[WORK ITEM]: Leave the pictures out. Return all other data exactly.

(Stored records)
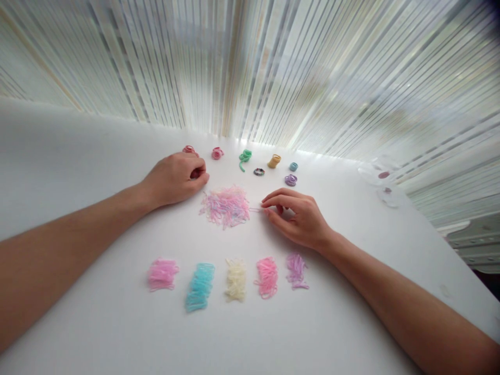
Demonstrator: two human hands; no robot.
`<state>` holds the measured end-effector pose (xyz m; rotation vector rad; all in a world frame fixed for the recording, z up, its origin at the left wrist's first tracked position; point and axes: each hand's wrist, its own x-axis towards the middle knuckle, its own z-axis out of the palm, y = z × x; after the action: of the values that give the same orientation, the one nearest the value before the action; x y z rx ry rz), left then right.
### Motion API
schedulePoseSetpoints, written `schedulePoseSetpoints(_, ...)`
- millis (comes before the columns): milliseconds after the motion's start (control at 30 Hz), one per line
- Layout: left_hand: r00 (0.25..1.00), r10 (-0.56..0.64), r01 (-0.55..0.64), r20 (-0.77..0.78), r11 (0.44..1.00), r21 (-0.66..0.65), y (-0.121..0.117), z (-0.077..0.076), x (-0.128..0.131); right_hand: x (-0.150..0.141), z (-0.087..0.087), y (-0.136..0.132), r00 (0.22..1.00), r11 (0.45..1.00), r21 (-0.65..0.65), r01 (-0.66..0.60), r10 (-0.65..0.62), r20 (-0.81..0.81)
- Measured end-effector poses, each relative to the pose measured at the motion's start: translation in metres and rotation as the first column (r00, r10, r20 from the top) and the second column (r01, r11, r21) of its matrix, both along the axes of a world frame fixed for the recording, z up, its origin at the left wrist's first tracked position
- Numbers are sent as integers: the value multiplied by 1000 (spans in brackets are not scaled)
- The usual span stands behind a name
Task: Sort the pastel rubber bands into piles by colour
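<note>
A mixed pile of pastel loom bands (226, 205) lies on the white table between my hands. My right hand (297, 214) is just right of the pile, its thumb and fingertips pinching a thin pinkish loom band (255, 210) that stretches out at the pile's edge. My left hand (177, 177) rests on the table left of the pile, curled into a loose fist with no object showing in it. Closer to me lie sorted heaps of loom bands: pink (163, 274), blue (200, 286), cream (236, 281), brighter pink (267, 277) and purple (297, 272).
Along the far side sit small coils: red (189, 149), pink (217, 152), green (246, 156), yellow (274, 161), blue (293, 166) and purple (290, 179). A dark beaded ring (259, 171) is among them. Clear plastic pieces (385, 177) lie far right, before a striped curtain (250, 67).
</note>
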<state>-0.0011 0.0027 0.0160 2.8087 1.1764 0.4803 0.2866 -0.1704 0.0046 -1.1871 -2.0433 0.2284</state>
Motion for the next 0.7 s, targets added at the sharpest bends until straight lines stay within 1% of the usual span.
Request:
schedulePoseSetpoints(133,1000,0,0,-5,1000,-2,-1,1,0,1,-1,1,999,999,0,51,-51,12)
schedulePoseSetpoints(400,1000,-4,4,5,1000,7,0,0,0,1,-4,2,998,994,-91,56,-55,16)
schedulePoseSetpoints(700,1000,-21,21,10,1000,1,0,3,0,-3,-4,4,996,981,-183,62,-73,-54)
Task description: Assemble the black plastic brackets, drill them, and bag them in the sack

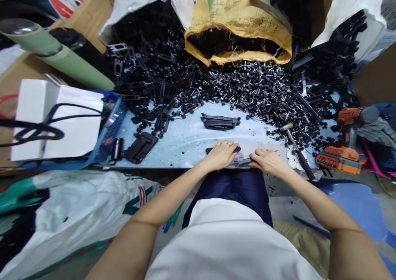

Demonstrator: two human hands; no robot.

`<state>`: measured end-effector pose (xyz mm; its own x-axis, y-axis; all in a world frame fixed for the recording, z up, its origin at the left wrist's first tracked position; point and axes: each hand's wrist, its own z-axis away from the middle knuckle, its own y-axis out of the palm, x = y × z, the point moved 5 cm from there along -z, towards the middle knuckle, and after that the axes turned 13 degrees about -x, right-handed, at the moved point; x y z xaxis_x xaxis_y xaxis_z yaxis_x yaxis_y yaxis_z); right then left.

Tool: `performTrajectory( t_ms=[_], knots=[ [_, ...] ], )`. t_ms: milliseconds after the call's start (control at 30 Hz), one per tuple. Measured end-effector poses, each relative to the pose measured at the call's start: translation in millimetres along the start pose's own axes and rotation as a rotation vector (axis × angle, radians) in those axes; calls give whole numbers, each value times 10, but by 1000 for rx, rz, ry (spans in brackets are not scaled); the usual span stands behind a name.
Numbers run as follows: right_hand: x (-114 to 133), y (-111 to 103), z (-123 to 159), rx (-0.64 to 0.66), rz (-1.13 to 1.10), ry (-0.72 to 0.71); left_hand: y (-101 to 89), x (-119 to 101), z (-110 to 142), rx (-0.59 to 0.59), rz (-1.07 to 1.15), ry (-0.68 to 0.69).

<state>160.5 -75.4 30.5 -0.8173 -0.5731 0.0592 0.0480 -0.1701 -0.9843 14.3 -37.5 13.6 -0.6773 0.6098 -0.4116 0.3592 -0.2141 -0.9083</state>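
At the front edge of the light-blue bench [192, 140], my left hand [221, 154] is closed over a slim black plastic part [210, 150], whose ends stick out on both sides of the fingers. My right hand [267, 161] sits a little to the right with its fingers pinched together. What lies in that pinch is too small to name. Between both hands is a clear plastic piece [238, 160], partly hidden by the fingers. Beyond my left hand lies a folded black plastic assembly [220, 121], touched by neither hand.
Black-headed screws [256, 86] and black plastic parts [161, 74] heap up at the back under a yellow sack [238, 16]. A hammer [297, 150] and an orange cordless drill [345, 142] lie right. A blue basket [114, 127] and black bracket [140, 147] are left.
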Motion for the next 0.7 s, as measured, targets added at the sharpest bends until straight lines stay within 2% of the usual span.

[RESULT]:
Demonstrator: two human hands; no robot.
`<state>` holds the measured end-effector pose (xyz m; rotation vector rad; all in a world frame fixed for the recording, z up, its origin at the left wrist's first tracked position; point and axes: each hand's wrist, its own x-axis towards the middle knuckle, its own z-axis out of the palm, y = z × x; after the action: of the values that give the same orientation, the one nearest the value before the action; x y z rx ry rz), left then right.
### Motion API
schedulePoseSetpoints, written `schedulePoseSetpoints(_, ...)`
- millis (comes before the columns): milliseconds after the motion's start (control at 30 Hz), one per line
- Layout: left_hand: r00 (0.25..1.00), r10 (-0.56..0.64), r01 (-0.55..0.64), r20 (-0.77..0.78), r11 (0.44..1.00), r21 (-0.66..0.65), y (-0.121..0.117), z (-0.077..0.076), x (-0.128..0.131); right_hand: x (-0.150..0.141), z (-0.087..0.087), y (-0.136..0.132), r00 (0.22..1.00), r11 (0.45..1.00), r21 (-0.65..0.65), r01 (-0.66..0.60), r10 (-0.65..0.62), r20 (-0.81..0.81)
- Measured end-effector poses, each relative to the pose measured at the motion's start: translation in metres and rotation as the first column (r00, r10, r20 from the top) and the second column (r01, r11, r21) of its matrix, both along the axes of a world frame fixed for the recording, z up, its origin at the left wrist's first tracked position
- Numbers are sent as integers: the value multiplied by 1000 (spans in brackets are not scaled)
- The usual span stands behind a name
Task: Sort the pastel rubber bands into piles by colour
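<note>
A mixed pile of pastel loom bands (226, 205) lies on the white table between my hands. My right hand (297, 214) is just right of the pile, its thumb and fingertips pinching a thin pinkish loom band (255, 210) that stretches out at the pile's edge. My left hand (177, 177) rests on the table left of the pile, curled into a loose fist with no object showing in it. Closer to me lie sorted heaps of loom bands: pink (163, 274), blue (200, 286), cream (236, 281), brighter pink (267, 277) and purple (297, 272).
Along the far side sit small coils: red (189, 149), pink (217, 152), green (246, 156), yellow (274, 161), blue (293, 166) and purple (290, 179). A dark beaded ring (259, 171) is among them. Clear plastic pieces (385, 177) lie far right, before a striped curtain (250, 67).
</note>
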<state>-0.0011 0.0027 0.0160 2.8087 1.1764 0.4803 0.2866 -0.1704 0.0046 -1.1871 -2.0433 0.2284</state>
Motion for the next 0.7 s, targets added at the sharpest bends until straight lines stay within 1% of the usual span.
Request:
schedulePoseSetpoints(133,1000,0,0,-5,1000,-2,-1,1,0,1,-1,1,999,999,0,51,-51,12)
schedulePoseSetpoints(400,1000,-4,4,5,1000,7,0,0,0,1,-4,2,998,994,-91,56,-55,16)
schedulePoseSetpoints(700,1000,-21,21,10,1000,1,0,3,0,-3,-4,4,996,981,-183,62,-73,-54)
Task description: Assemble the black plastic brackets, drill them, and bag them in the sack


Demonstrator: two human hands; no robot.

`<state>`: measured end-effector pose (xyz mm; its own x-axis, y-axis; all in a world frame fixed for the recording, z up, its origin at the left wrist's first tracked position; point and axes: each hand's wrist, its own z-axis away from the middle knuckle, its own y-axis out of the palm, x = y × z, the point moved 5 cm from there along -z, towards the middle knuckle, and after that the axes turned 13 degrees about -x, right-handed, at the moved point; x y z xaxis_x xaxis_y xaxis_z yaxis_x yaxis_y yaxis_z); right then left.

Tool: `performTrajectory( t_ms=[_], knots=[ [_, ...] ], )`. t_ms: milliseconds after the call's start (control at 30 Hz), one per tuple. Measured end-effector poses, each relative to the pose measured at the call's start: translation in millimetres along the start pose's own axes and rotation as a rotation vector (axis × angle, radians) in those axes; calls give whole numbers, each value times 10, but by 1000 for rx, rz, ry (spans in brackets are not scaled); the usual span stands behind a name.
Numbers run as follows: right_hand: x (-114 to 133), y (-111 to 103), z (-123 to 159), rx (-0.64 to 0.66), rz (-1.13 to 1.10), ry (-0.72 to 0.71); left_hand: y (-101 to 89), x (-119 to 101), z (-110 to 142), rx (-0.59 to 0.59), rz (-1.07 to 1.15), ry (-0.68 to 0.69).

<state>160.5 -75.4 30.5 -0.8173 -0.5731 0.0592 0.0480 -0.1701 -0.9843 14.3 -37.5 13.6 -0.6773 0.6098 -0.4116 0.3592 -0.2141 -0.9083</state>
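At the front edge of the light-blue bench [192, 140], my left hand [221, 154] is closed over a slim black plastic part [210, 150], whose ends stick out on both sides of the fingers. My right hand [267, 161] sits a little to the right with its fingers pinched together. What lies in that pinch is too small to name. Between both hands is a clear plastic piece [238, 160], partly hidden by the fingers. Beyond my left hand lies a folded black plastic assembly [220, 121], touched by neither hand.
Black-headed screws [256, 86] and black plastic parts [161, 74] heap up at the back under a yellow sack [238, 16]. A hammer [297, 150] and an orange cordless drill [345, 142] lie right. A blue basket [114, 127] and black bracket [140, 147] are left.
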Motion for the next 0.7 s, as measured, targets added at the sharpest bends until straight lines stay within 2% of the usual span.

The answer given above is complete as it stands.